The paper stated that their sources report US $40-million of the financing came as part of a capital restructuring that cut D-Wave’s valuation to less than US$170-million before the receipt of funds, down from about US$450-million. The funding includes US $10-million from new investor NEC Corp.,
The Globe and Mail said it is not disclosing their identities as they are not authorized to speak on the matter.
Several existing investors who participated maintained their relative stakes, – including Montreal-based Public Sector Pension Investment Board (D-Wave’s top shareholder, with $100-million-plus invested to date), Business Development Bank of Canada and Goldman Sachs, limiting the writedown of their holdings. Those that didn’t, including the CIA’s In-Q-Tel arm, Mr. Bezos and Fidelity, saw their stakes significantly devalued, by upward of 85 per cent in some cases.
D-Wave finds itself in an increasingly competitive space. The Burnaby, B.C.based company faces increased competition not just from alternative forms of quantum computers, but also from rapidly rising startups and huge industry giants that are creating their own quantum computers, such as Microsoft, Google, and IBM.

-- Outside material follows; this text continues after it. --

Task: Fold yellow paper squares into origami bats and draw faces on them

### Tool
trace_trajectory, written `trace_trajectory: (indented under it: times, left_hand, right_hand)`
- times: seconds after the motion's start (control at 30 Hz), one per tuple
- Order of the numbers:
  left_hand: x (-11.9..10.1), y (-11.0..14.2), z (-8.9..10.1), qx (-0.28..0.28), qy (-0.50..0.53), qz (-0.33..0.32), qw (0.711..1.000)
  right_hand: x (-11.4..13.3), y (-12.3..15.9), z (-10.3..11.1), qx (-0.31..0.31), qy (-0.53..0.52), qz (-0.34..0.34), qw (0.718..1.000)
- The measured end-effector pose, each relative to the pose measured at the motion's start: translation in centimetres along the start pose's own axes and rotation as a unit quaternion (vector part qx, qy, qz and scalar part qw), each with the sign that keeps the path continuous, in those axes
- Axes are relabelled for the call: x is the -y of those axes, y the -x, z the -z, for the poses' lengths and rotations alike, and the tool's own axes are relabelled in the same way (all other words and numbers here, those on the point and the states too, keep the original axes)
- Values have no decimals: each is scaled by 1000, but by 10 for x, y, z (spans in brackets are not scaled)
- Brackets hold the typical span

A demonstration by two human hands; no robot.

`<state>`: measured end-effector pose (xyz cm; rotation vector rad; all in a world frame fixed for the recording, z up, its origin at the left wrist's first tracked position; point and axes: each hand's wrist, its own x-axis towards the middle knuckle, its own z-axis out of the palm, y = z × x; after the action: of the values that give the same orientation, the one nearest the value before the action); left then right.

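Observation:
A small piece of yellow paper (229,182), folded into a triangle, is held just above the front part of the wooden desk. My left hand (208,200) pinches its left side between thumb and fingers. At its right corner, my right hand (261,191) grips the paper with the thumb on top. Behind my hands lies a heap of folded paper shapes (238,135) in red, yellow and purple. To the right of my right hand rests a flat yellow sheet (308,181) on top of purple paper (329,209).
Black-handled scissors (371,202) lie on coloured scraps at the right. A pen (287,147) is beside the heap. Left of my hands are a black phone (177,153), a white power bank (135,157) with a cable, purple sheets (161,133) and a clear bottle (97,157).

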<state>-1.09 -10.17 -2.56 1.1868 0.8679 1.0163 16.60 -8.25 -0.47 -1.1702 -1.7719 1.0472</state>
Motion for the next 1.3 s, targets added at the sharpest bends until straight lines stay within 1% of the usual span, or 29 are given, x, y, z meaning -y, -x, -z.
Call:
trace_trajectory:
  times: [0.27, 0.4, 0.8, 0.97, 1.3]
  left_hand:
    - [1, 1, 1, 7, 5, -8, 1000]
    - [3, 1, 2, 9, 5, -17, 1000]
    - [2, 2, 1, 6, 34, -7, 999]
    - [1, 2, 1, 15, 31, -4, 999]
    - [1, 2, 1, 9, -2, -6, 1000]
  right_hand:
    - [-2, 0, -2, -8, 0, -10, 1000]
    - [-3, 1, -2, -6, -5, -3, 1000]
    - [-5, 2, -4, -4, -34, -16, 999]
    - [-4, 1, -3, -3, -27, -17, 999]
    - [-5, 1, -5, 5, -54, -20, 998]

The Globe and Mail reports that D-Wave has been addressing this increasingly competitive space with personnel moves. It reports that, this year, D-Wave promoted Alan Baratz to chief executive officer to step up efforts to commercialize its technology. Other top executives, including its chief financial officer and senior vice-president responsible for applications and technology, have left the company. Long-time board members Steve Jurvetson, a Silicon Valley venture capitalist, and ex-Cisco executive Don Listwin also left, the newspaper reports.
Baratz is credited with shifting D-Wave’s strategy away from selling computers, which listed for US$15-million, in favor a model that offers cloud-based access to the machines.
D-Wave says these moves put the company in a place where their technology can help companies solve real-world business problems and deliver business value.
Other investors agreed with D-Wave’s new direction and are confident in the company’s future.
“The company has never looked better,” Rick Nathan, managing director with Kensington Capital Partners, a D-Wave investor, told the Globe and Mail. “After all this time, it now feels like [D-Wave] has achieved real product market fit and is scaling with its customers. This is new, and as a long-time investor, it is great to see.”